I'm trying to replicate the results from An Introduction to Statistical Learning with Applications in R. Specifically, the Lab in section 6.5.3. I have followed the code in the lab exactly:
library("ISLR")
library("leaps")
set.seed(1)
train = sample(c(TRUE, FALSE), nrow(Hitters), rep = TRUE)
test = (!train)
regfit.best = regsubsets(Salary ~., data = Hitters[train,], nvmax= 19)
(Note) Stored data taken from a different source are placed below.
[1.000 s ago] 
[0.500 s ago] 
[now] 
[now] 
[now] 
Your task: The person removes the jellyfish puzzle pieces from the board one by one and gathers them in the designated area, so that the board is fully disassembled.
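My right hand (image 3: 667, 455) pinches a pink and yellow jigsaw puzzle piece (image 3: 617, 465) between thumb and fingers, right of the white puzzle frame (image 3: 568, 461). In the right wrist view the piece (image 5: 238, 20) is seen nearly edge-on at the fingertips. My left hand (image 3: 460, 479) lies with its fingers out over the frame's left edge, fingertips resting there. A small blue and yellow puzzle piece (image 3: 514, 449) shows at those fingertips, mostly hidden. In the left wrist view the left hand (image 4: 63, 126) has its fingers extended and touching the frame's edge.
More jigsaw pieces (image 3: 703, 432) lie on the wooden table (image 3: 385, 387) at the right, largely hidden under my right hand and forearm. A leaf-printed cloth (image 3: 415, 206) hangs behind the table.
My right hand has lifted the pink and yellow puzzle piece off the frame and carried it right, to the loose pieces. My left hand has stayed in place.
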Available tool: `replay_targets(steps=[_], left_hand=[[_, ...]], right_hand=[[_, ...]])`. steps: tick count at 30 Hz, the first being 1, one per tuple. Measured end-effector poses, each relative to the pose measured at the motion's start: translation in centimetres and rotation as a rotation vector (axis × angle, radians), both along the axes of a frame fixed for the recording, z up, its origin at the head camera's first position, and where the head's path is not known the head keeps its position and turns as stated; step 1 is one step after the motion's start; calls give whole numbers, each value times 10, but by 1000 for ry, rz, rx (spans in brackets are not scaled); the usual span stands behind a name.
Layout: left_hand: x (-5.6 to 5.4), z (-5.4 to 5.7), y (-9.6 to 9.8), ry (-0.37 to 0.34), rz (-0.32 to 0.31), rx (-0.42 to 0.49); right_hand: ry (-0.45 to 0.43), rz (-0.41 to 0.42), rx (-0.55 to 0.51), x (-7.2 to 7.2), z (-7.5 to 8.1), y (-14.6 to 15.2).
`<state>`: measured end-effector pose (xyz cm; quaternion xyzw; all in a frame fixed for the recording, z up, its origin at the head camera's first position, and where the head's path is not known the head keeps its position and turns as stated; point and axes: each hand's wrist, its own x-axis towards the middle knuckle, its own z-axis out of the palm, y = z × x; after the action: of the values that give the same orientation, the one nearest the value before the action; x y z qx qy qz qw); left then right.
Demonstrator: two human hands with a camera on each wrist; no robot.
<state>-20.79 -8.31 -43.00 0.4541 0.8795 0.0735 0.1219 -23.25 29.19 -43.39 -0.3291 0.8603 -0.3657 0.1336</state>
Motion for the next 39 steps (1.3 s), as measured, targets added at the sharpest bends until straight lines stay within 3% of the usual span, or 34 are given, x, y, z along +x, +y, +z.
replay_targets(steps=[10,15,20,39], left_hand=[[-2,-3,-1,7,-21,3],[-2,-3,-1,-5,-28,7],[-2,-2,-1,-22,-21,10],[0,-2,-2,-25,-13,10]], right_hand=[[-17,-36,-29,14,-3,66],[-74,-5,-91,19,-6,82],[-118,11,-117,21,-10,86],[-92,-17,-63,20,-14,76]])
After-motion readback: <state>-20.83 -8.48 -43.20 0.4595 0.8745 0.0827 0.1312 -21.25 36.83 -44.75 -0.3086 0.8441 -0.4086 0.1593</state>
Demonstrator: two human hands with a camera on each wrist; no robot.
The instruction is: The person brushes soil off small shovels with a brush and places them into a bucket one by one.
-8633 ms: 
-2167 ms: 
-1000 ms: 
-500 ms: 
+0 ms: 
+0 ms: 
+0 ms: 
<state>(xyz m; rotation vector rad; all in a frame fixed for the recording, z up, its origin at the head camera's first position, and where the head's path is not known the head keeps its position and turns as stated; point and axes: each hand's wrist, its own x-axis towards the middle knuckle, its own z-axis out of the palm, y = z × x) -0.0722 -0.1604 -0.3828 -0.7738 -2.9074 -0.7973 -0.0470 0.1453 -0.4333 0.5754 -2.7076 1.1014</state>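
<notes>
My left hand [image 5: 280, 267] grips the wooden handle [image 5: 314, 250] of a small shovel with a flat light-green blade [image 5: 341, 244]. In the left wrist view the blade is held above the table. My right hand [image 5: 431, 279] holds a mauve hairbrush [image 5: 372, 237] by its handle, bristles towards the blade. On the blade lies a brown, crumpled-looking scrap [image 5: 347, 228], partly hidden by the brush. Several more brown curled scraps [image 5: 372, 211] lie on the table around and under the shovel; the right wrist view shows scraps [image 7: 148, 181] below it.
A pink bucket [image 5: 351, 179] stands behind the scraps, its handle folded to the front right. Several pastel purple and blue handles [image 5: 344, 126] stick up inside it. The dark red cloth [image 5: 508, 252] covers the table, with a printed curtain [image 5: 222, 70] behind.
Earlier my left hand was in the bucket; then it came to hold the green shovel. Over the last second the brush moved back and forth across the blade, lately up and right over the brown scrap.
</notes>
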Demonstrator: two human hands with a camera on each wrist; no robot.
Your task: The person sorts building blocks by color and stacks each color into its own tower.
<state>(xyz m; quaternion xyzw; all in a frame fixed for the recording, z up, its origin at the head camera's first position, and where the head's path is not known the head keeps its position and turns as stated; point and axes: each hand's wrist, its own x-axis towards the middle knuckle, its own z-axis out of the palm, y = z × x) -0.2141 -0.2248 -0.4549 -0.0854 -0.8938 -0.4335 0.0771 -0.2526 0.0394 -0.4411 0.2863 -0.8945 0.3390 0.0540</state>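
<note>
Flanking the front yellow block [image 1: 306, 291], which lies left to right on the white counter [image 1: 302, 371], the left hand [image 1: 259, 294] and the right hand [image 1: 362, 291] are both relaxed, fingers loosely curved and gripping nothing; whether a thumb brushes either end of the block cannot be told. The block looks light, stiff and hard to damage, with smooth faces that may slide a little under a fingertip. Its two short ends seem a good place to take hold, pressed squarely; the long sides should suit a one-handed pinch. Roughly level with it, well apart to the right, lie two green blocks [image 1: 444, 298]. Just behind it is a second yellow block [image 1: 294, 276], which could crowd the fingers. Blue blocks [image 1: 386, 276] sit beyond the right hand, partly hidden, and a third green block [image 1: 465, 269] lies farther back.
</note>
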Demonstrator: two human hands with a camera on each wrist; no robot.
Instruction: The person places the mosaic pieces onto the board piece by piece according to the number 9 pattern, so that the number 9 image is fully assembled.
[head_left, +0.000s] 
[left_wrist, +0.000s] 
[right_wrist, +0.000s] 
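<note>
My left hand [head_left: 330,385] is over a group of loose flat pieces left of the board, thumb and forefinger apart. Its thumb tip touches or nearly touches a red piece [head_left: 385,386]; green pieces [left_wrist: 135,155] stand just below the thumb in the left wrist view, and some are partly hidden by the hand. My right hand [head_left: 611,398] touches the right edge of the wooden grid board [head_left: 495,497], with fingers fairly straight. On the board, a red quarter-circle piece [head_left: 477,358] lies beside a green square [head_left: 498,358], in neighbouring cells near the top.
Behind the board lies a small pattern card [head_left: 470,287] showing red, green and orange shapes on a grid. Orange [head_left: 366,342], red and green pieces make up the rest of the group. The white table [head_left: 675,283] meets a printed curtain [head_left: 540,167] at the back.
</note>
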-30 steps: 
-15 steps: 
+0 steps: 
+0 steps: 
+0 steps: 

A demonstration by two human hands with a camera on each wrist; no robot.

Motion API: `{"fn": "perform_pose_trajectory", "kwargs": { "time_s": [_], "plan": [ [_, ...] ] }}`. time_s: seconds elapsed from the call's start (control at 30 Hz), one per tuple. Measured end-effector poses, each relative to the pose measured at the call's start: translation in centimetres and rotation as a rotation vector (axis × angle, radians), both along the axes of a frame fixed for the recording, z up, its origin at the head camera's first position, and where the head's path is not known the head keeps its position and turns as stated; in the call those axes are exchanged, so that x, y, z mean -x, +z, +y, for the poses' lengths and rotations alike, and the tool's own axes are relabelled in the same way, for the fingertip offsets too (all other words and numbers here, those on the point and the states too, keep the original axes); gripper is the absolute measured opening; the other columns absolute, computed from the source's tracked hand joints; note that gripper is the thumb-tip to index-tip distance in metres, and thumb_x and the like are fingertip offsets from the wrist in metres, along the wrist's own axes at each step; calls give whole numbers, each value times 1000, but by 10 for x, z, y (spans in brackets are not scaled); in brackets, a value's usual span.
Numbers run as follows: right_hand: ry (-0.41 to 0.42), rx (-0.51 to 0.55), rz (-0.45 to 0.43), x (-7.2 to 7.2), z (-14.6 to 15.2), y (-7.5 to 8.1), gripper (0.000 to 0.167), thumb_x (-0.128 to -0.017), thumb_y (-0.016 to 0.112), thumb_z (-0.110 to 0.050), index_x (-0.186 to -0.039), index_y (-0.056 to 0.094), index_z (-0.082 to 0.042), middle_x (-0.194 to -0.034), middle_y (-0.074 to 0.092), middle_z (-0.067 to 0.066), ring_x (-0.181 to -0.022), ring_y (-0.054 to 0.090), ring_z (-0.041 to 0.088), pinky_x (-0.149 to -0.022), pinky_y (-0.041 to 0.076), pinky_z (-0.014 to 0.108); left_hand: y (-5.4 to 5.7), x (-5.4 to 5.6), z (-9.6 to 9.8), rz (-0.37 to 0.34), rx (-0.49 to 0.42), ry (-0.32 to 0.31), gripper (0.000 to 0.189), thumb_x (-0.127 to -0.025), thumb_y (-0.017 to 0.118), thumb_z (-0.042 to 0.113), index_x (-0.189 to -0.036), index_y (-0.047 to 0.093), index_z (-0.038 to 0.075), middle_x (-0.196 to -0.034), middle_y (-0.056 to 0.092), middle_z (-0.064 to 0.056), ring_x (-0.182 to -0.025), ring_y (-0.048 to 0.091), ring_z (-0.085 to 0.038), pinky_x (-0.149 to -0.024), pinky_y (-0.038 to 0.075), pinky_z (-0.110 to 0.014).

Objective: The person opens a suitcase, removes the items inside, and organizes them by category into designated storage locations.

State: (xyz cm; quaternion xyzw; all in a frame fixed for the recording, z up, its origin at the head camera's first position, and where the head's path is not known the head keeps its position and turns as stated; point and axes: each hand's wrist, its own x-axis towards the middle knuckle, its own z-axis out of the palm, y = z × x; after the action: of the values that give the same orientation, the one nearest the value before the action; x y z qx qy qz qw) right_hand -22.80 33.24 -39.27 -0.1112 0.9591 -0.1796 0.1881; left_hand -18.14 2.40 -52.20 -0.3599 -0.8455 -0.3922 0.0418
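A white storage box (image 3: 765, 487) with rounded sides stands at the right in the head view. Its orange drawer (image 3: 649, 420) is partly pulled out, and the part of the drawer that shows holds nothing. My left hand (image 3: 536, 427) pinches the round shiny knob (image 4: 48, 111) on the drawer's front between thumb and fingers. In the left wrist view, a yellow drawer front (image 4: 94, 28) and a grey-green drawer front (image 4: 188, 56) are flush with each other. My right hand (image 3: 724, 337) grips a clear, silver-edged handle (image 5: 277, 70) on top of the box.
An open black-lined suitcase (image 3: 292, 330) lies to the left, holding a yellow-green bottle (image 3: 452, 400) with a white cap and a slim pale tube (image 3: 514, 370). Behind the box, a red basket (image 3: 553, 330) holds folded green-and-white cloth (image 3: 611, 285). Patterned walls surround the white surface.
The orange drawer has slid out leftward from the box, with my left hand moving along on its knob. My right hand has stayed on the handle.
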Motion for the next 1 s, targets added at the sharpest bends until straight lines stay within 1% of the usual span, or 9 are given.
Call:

test.mat = model.matrix(Salary~., data = Hitters[test,])
val.errors = rep(NA, 19)
for (i in 1:19){
coefi= coef(regfit.best, id = i)
pred=test.mat[,names(coefi)]%*%coefi
val.errors[i]=mean((Hitters$Salary[test]-pred)^2)
}
When I run this I still get the following error:
Warning message:
In Hitters$Salary[test] - pred :
longer object length is not a multiple of shorter object length
Error in mean((Hitters$Salary[test] - pred)^2) :
error in evaluating the argument 'x' in selecting a method for function 'mean': Error: dims [product 121] do not match the length of object [148]
And val.errors is a vector of 19 NAs.
I'm still relatively new to R and to the validation approach, so I'm not sure exactly why the dimensions of these are different.
It was actually an issue with not carrying over steps from the previous subsection, which omitted entries that were incomplete.